Especially for the disabled students, these can minimise effort. Because the system will recognise their keystroke patterns and sentence structure, their tests can be given online which will help these disadvantaged groups as they will not need to travel to the exam. (A_f2f_T2)

One teacher explained how the use of such systems might impact on her assessment activities, firstly by enabling her to re-introduce book reading activities which she had dropped because of fears about cheating and plagiarism, and secondly in moving multiple choice tests online:

... if it is the TeSLA system we are using, I can see to what extent the assignment is taken from another resource or to what degree the students had copied from each other or from the pages on the internet since I know about the content of the text book and students’ homework in it.

I use multiple choice tests in the mid-term and final exams ... I would like to administer them online ... to do an exam on their tablet PCs and mobile phones within a certain period of time after receiving their biometric data. (A_f2f_T1)

In the distance education context in University A exams are presently carried out face-to-face because of the risk of cheating and plagiarism. Teachers thought that a reliable e-assessment system which incorporated additional checks together with those provided by student authentication and authorship checking would enable them to carry out some assessments online:

The students will probably not have the chance to cheat from other resources as long as the exam durations are acceptable and not very long ... I suggest that the students should not be allowed to open any other applications on the computer when the exam application is open in TeSLA. (A_distance_T2)

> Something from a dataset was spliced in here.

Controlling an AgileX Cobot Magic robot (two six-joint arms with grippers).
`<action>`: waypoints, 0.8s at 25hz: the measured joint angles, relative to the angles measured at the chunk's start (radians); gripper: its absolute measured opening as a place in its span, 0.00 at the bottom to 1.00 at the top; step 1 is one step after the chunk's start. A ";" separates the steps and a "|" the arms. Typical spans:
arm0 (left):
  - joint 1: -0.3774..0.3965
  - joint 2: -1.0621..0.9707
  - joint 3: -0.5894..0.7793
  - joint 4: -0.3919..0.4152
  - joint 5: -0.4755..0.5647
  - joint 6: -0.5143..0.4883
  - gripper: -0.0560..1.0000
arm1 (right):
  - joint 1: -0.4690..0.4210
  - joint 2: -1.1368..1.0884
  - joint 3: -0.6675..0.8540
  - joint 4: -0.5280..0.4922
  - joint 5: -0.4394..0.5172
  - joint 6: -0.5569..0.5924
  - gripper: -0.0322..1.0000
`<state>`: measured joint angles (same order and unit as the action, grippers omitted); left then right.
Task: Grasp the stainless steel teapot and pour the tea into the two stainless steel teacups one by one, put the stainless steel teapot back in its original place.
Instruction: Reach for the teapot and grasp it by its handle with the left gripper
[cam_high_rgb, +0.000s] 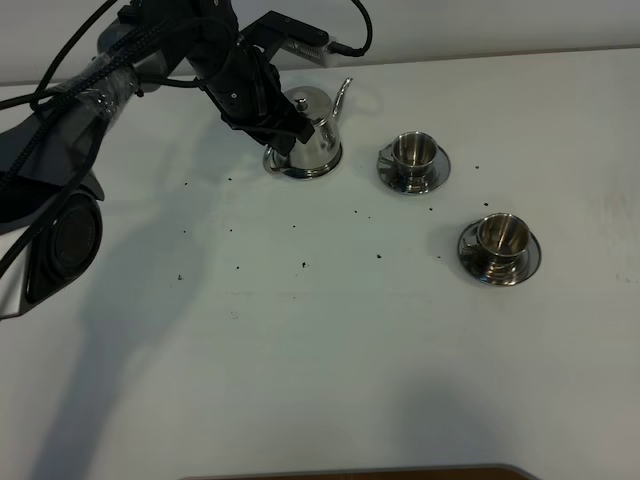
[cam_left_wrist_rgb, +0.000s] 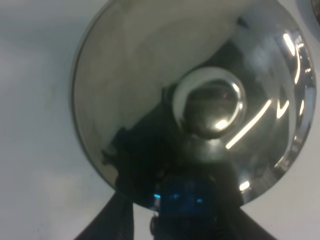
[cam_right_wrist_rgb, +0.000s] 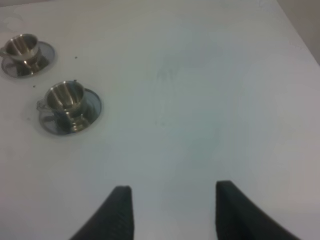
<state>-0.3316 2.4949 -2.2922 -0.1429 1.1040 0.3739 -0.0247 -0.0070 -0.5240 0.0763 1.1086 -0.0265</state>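
The stainless steel teapot (cam_high_rgb: 318, 130) stands upright at the back of the white table (cam_high_rgb: 330, 340), spout toward the cups. My left gripper (cam_high_rgb: 284, 134) is at its handle side. In the left wrist view the lid and knob (cam_left_wrist_rgb: 210, 102) fill the frame, and my gripper (cam_left_wrist_rgb: 180, 220) shows wide-set fingers (cam_left_wrist_rgb: 107, 220) at the pot's edge, open around the handle side. Two stainless steel teacups on saucers stand to the right, one near the pot (cam_high_rgb: 413, 150) and one closer to the front (cam_high_rgb: 500, 236). They also show in the right wrist view (cam_right_wrist_rgb: 65, 97) (cam_right_wrist_rgb: 22, 46). My right gripper (cam_right_wrist_rgb: 172, 195) is open and empty over bare table.
Small dark specks are scattered on the table between the pot and the cups (cam_high_rgb: 303, 264). The left arm and its cables (cam_high_rgb: 90, 90) hang over the back left. A brown edge (cam_high_rgb: 350, 472) runs along the table's front.
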 joint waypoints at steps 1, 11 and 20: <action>0.000 0.001 0.000 -0.001 -0.001 0.001 0.43 | 0.000 0.000 0.000 0.000 0.000 0.000 0.40; 0.000 0.008 0.000 -0.022 -0.042 0.006 0.31 | 0.000 0.000 0.000 0.000 0.000 0.000 0.40; 0.000 0.009 0.000 -0.035 -0.053 0.006 0.30 | 0.000 0.000 0.000 0.000 0.000 0.000 0.40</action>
<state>-0.3316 2.5040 -2.2922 -0.1775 1.0511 0.3801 -0.0247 -0.0070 -0.5240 0.0763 1.1086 -0.0262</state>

University A wishes to move away from a reliance on multiple choice tests, and TeSLA was seen as supporting the use of a wider range of assessment activities, including taking some existing formative e-assessment activities and using them summatively, and thus re-balancing the overall assessment towards a greater use of continuous assessment:

In the open university system, the project assignments to be given to the students can be checked by the Keystroke Dynamics instrument. This way, it can be determined if a student had done the assignment personally ... Voice Recognition can be used very effectively. They can record their assignments on mobile phones, and do them on the computer as well … TeSLA instruments can be used for projects, term papers, or portfolios. (A_distance_T1)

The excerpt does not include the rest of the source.